> Task to carry out: Your job with the data below: print everything from the line that holds "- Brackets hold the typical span" down to the line that holds "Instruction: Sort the", ends included, exactly, and nothing else.

> Provided material:
----

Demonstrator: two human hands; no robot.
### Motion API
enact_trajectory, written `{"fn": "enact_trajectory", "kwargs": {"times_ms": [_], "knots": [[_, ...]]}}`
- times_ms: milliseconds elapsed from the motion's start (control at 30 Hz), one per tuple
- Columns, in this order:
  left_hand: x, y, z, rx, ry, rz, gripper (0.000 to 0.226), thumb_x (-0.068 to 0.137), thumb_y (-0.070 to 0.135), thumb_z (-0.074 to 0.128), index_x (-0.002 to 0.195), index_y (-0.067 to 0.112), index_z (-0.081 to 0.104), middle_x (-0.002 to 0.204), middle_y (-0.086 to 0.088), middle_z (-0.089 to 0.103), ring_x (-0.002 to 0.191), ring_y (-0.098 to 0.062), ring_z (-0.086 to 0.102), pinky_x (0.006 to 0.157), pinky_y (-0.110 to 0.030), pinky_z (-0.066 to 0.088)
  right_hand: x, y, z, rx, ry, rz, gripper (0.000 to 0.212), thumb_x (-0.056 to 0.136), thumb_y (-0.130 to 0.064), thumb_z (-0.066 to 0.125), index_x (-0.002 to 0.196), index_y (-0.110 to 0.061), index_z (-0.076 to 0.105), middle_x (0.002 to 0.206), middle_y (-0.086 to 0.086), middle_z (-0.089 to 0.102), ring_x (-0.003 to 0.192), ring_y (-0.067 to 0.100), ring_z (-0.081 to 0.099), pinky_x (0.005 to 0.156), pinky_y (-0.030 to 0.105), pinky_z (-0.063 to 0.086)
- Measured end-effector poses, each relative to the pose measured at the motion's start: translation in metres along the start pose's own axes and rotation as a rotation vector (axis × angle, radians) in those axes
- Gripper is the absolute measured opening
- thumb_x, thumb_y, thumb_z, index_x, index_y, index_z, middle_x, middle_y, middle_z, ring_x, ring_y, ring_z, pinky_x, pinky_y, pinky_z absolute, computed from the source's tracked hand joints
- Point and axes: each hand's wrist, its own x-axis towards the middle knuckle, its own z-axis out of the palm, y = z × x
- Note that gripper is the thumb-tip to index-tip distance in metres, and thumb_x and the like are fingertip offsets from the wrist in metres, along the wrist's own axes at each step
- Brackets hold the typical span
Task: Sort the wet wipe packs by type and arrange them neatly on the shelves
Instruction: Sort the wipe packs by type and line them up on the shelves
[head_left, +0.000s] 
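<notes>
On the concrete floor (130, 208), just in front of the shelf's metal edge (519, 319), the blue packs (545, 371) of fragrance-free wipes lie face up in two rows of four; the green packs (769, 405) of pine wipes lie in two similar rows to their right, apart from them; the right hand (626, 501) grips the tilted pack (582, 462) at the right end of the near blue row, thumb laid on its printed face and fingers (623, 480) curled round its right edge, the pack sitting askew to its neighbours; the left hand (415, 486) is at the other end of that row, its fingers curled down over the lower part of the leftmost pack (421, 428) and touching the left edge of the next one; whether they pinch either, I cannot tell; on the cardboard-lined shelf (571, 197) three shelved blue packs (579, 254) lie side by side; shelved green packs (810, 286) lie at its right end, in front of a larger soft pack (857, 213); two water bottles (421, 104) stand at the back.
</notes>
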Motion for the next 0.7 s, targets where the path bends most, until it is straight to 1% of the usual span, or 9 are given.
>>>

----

> Completed task:
- Brackets hold the typical span
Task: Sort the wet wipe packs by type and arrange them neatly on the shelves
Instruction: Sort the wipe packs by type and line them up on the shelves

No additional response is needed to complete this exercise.